Rep. Alexandria Ocasio-Cortez, D-N.Y., was accused of "not being connected to the community" for considering renaming a post office in her Queens district that honors LGBTQ pioneers.
According to the congresswoman’s website, she is currently accepting suggestions for the Jeanne and Jules Manford Post Office Building in Jackson Heights.
Considered the first parent to march with their child in an LGBTQ parade in 1972, Jeanne Manford founded PFLAG, the country’s first LGBT group designed to build solidarity between parents and LGBT children, with support from her husband the following year.
Former City Councilman Daniel Dromm, D-Queens, told the Daily News that changing the name would "erase our history."
Dromm worked with Ocasio-Cortez’s predecessor Joseph Crowley to name the post office after the Manfords five years ago.
"Is it that she doesn’t know our history?" Dromm told the News on Sunday. "Did they not check to see who the post office is named after right now? Does she not know who Jeanne Manford was?"
Ocasio-Cortez spokeswoman Lauren Hitt told the paper that it’s standard practice for members of Congress to rename post offices, and that the congresswoman is "very open" to keeping the Manford name.
Suggestions are also being solicited for a Corona, Queens, post office as well, according to the New York representative’s website.
"We’ll consider all community input," Hitt told the News. "It seemed like a small but interesting way to engage our community in the legislative process."
According to Hitt, Ocasio-Cortez proposed the name change after some members of the community suggested honoring the late LGBTQ activist Lorena Borjas, who died in 2020.
Dromm said that this was the wrong way to go about it.
"You don’t take one pioneer of the LGBT movement and pit them against another person," he told the News.

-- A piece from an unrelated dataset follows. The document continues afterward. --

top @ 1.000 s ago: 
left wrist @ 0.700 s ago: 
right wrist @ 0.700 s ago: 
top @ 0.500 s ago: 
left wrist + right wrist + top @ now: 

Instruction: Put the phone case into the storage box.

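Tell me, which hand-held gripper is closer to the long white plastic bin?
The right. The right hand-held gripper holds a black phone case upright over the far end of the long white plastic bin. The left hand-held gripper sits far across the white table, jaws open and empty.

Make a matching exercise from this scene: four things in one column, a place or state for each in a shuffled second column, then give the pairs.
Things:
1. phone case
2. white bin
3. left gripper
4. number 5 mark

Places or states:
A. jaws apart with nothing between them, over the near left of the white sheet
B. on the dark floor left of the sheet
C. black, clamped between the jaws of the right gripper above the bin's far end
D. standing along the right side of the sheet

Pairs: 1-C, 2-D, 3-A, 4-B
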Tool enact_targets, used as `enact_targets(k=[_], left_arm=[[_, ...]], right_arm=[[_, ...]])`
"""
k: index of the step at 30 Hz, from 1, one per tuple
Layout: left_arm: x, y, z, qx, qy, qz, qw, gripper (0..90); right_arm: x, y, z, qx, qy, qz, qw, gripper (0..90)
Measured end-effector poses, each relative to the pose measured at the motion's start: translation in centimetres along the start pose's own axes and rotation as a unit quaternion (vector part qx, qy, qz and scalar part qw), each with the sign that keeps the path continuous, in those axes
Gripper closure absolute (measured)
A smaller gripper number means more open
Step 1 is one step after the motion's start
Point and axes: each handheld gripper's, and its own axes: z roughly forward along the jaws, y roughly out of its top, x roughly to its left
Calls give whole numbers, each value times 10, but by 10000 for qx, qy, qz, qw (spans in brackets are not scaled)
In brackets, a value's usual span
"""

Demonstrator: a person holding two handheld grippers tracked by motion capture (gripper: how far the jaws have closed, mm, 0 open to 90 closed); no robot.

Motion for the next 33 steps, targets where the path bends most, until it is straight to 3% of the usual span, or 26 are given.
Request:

Dromm helped Jeanne Manford found PFLAG’s Queens chapter and noted that the Manfords and their son Morty are deceased.
Allen Roskoff, an LGBTQ activist and head of the Jim Owles Liberal Democratic Club, also criticized the proposal.
"How dare she put our community’s heritage up for a popularity contest or a vote?" he said. "We are outraged."
Both Dromm and Roskoff said they generally support Ocasio-Cortez.
"I like her policies, but this is typical of her not being connected to the community," Dromm said.